Christian Tabash

Personal information
- Born: May 14, 1999 (age 27) Alexandria, Virginia, U.S.
- Education: Harvard University

Sport
- Country: United States
- Sport: Rowing

Achievements and titles
- Olympic finals: Paris 2024 M8+

Medal record
Men's rowing
Representing the United States
Olympic Games
| Bronze medal – third place | 2024 Paris | Eight |
World Championships
| Bronze medal – third place | 2025 Shanghai | Eight |

= Christian Tabash =

American rower (born 1999)

Christian Tabash (born May 14, 1999) is an American rower. He competed at the 2024 Summer Olympics.

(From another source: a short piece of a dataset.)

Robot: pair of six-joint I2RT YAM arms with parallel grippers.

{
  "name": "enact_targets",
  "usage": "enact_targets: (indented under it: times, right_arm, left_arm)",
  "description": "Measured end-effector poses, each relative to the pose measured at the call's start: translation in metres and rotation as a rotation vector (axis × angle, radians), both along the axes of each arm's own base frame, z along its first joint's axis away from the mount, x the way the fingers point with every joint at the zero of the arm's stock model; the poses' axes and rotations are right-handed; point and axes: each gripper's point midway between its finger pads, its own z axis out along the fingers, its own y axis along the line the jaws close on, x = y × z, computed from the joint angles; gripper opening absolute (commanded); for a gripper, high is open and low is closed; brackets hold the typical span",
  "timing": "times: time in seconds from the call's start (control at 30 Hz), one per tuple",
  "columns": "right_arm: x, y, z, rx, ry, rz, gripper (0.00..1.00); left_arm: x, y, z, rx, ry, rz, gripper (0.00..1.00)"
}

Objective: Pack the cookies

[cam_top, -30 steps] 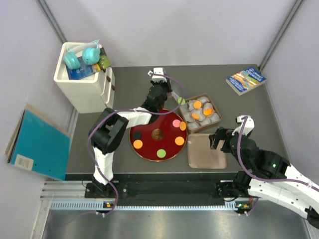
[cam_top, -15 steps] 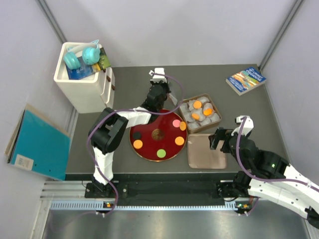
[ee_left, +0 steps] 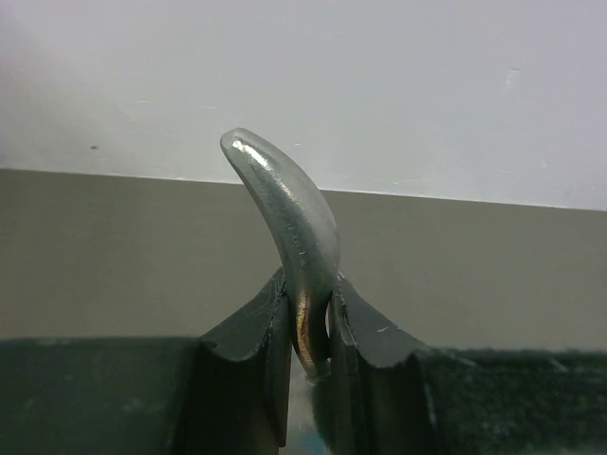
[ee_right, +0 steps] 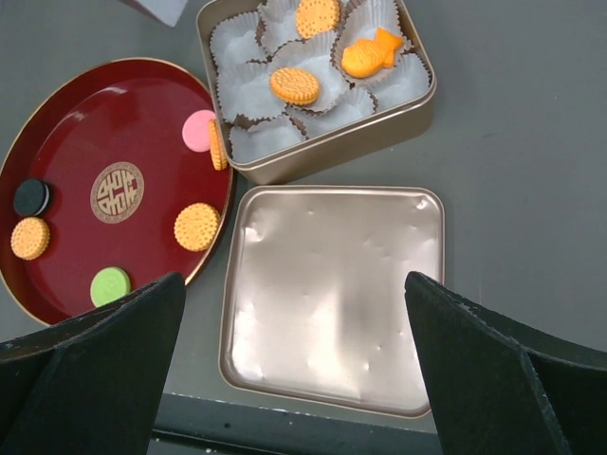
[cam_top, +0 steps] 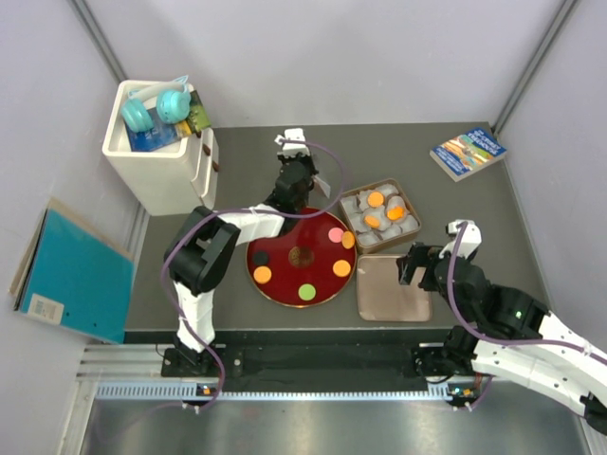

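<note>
Overhead, the red plate (cam_top: 283, 284) sits mid-surface, with the gold tin (ee_right: 327, 152) just beside it at 2 o'clock and the tin's flat lid (ee_right: 332, 294) just beside it at 4 o'clock. The dark surface (cam_top: 247, 152) also carries a white bin (cam_top: 156, 175) at 10 o'clock of the plate and a book (cam_top: 468, 152) at the far right.

Cookies (ee_right: 196, 226), location noted: six are at the plate and three are in the tin.
- Around the plate's central emblem (ee_right: 117, 191) in the overhead view, the pink cookie (ee_right: 197, 130) lies at 2 o'clock, an orange one at 4, the green cookie (ee_right: 109, 284) at 6, an orange one at 8 and the black cookie (ee_right: 31, 197) at 9.
- A further orange cookie stands on edge at the plate rim, against the tin's wall.
- Inside the tin, two round orange cookies and the fish-shaped orange cookie (ee_right: 370, 55) rest in white paper cups (ee_right: 251, 43). The other cups hold nothing.

Left end effector (ee_left: 308, 294): it is positioned over the far rim of the plate, at 12 o'clock, and aimed toward the back wall. Its jaws are nearly together, clamped on a curved metal tool (ee_left: 285, 209) that rises between them. The tool's other end is out of sight.

Right end effector (ee_right: 294, 284): it hangs above the lid, at the lid's 1 o'clock corner in the overhead view. Its jaws are spread to full width, with nothing between them and no contact with the lid.
</note>
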Motion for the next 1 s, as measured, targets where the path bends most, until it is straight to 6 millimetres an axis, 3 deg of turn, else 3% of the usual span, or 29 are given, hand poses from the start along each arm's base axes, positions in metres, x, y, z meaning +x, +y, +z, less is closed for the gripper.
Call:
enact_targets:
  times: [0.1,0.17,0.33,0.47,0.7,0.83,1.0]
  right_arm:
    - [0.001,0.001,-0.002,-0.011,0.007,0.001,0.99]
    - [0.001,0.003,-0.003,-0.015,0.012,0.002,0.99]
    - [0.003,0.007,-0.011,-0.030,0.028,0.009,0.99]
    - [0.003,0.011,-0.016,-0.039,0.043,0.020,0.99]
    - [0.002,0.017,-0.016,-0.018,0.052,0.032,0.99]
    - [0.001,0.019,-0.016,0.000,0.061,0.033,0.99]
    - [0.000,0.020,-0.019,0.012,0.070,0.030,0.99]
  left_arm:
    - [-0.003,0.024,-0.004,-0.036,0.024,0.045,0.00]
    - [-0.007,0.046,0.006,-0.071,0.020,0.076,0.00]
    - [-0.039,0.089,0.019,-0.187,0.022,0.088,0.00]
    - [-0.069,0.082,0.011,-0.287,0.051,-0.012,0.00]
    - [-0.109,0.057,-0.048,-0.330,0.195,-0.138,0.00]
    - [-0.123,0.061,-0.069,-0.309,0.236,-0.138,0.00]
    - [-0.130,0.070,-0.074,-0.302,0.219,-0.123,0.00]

==Early and personal life==
Tabash was born in Alexandria, Virginia to parents Katia and Peter Tabash. Tabash is Palestinian American. He attended Gonzaga College High School and Harvard University, where he graduated with a degree in government. In 2018, he worked as a research assistant to Noura Erakat. He is fluent in French and Haitian Créole.

==Career==
He won the silver medal in the eight at the 2017 World Rowing Junior Championships and bronze in the four with coxswain at the 2021 World Rowing U23 Championships.

While taking graduate courses at University of California, Berkeley, Tabash was a member of the university's rowing team.

He won the eight at the 2024 World Rowing Final Olympic & Paralympic Qualification Regatta in Lucerne.

Tabash represented the United States at the 2024 Summer Olympics and won a bronze medal in the men's eight, with a time of 5:25.28.

At the 2025 World Rowing Championships in Shanghai, he was part of the United States team that won bronze medal in the men's eight.